Kisah Reporter Istana Presiden Masa Soeharto
Ada lagi yang dilarang untuk disiarkan pers nasional, yakni masalah-masalah SARA (Suku, Agama, Ras, Antargolongan). Alasannya, ini mempunyai potensi untuk menyulut kerusuhan, mengganggu ketertiban umum, menggoyahkan stabilitas nasional, menggagalkan pembangunan nasional serta mengancam persatuan dan kesatuan NKRI.
Nah, tentang penyiaran isu-isu SARA ini, Parni Hadi mengaku setuju, bahkan sampai sekarang. Tentu saja dengan catatan. “Sekarang kita bisa saksikan, isu-isu SARA yang disiarkan media massa dengan mudah menyulut kerusuhan yang lebih besar. Ingat kasus Ambon dan Poso,” tandasnya.
Menurut Parni Hadi, pemberitaan seperti itu tidak atau hampir tidak terjadi di jaman Pak Harto. Penyebabnya, katanya, karena ABRI mengontrol habis semua bidang kehidupan dan pers dilarang untuk menyiarkannnya.
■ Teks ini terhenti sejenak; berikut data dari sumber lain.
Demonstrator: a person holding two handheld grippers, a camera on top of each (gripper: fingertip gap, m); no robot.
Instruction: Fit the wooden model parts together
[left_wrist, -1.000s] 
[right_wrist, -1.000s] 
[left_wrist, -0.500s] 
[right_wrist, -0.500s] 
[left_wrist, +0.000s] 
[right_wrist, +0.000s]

Lalu di mana letak catatan Parni Hadi? Dia mengatakan setuju, pemberitaan mengenai isu-isu SARA harus mempertimbangkan secara seksama dan bijaksana dampaknya bagi keamanan, persatuan dan kesatuan bangsa seperti yang termaktub dalam Kode Etik Jurnalistik.
Isu-isu SARA, menurut Parni Hadi, tetap dapat disiarkan, tapi hendaknya bertujuan untuk mendamaikan pihak yang bertikai, menuju penyelesaian konflik. Ini menyangkut pilihan narasumber, judul, angle, pemilihan kata-kata (diksi), pemuatan foto, penempatan di halaman/waktu tayang dan panjang pendek tulisan/durasi tayang.
Parni Hadi beralasan mengapa isu-isu SARA tetap perlu disiarkan. Menurutnya, agar pemerintah dan masyarakat luas tahu dan mengambil sikap antisipatif atau berjaga-jaga, waspada, mencegah agar peristiwa itu jangan sampai terulang kembali.